✍️ WHAT CAUGHT OUR EYES
Strava’s Backstory
Strava is a company offering a digital platform that allows casual & professional athletes to track/upload/share their workout sessions.
In 1995, Strava's cofounders founded Kana Sports (Strava v.0). Yet, the technology was not sufficiently mature as there was no widespread availability of GPS devices, hence, athletes needed to enter their performance data manually.
Based on the founders’ interaction with several brands, they found a massive pain point: companies were overwhelmed with the increase in customer support requests compared to the pre-internet days. Kana Sports pivoted, and started to offer a customer relationship management software. The pair found product-market-fit, scaled the company fast, and eventually IPOed.
In 2007, the founding duo had still not given up on their original idea. The financial crisis was looming, which led them to initially bootstrap the company with a lean approach:
The co-founders applied the “come for the tool, stay for the network” framework. The idea is to initially attract users with a single-player tool and then, over time, get them to participate in a network. In Strava’s case, the single-player mode that helped drive early adoption was based on a desktop-only analytics tool that visualized the performance data collected by hardware devices.
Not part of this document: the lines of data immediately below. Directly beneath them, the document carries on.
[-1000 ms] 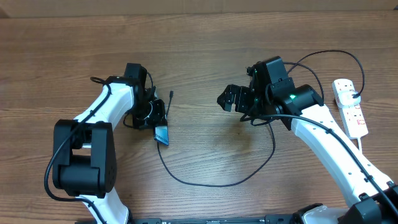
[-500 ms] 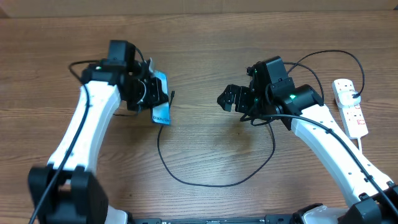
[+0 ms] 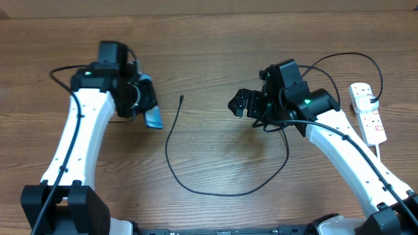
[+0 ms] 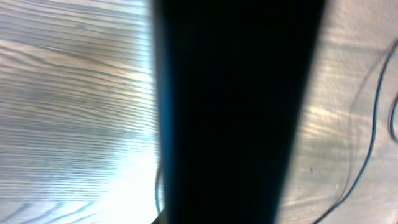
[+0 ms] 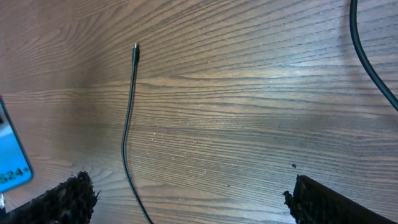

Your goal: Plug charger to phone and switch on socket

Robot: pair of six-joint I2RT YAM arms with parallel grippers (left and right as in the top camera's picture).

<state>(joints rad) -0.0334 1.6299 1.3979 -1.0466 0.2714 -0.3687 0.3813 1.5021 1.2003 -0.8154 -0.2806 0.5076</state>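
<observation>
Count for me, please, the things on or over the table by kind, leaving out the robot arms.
Phone: 1
Charger cable: 1
Power strip: 1
Total: 3

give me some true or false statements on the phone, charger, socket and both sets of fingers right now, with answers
1. The left fingers are shut on the phone. True.
2. The charger is plugged into the phone. False: its tip lies loose on the table, apart from the phone.
3. The right fingers are open and hold nothing. True.
4. The socket lies beside the left arm. False: it lies at the table's right edge, beyond the right arm.
5. The phone lies flat on the table. False: it is held up, tilted, in the left fingers.
</observation>
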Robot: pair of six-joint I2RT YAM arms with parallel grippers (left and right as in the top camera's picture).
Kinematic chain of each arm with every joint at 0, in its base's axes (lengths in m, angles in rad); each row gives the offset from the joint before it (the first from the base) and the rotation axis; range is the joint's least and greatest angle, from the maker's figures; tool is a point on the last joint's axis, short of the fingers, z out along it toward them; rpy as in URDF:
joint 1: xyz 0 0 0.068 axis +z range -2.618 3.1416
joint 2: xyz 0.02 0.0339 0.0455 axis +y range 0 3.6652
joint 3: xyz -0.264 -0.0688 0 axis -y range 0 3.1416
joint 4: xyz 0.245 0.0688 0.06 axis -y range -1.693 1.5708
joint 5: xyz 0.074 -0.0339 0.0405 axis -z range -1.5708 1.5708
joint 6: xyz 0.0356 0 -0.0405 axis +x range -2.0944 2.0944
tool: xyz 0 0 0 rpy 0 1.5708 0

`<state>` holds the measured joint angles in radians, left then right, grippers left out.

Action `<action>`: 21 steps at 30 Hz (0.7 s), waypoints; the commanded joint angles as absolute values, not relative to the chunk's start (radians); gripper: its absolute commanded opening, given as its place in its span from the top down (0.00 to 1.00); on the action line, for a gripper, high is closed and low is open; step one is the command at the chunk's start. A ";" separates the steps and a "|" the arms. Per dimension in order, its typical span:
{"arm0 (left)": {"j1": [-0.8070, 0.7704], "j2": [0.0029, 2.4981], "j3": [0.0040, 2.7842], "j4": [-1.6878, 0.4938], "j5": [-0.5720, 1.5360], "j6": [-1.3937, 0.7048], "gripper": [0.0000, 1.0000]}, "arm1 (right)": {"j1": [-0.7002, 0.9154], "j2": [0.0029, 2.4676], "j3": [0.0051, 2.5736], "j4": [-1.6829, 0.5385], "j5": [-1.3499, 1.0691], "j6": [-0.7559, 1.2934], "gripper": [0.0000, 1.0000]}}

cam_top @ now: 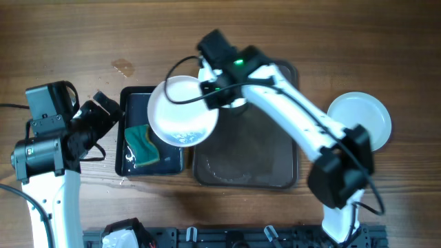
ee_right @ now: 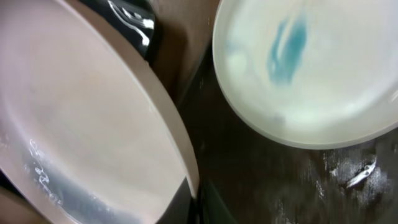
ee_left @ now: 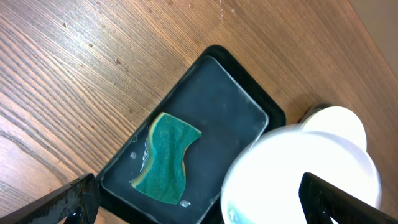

They exclusively focused on the cycling community initially since a) cyclists tend to have a high willingness to spend on (expensive) equipment, b) Cycling is an inherently social sport, opening the door for early word-of-mouth adoption.
Segments (info on the difficulty of a certain climb) which were already helpful in a single-player experience, gained enormous popularity once leaderboards got increasingly filled by the efforts of other cyclists. Segments became one of the critical pillars of Strava’s push into social fitness.
While these features would have found some adoption in a desktop-only world, the launch of Strava’s first mobile app in 2011 was a game-changer: users could now seamlessly upload their data from their phone & engage in social interaction right after.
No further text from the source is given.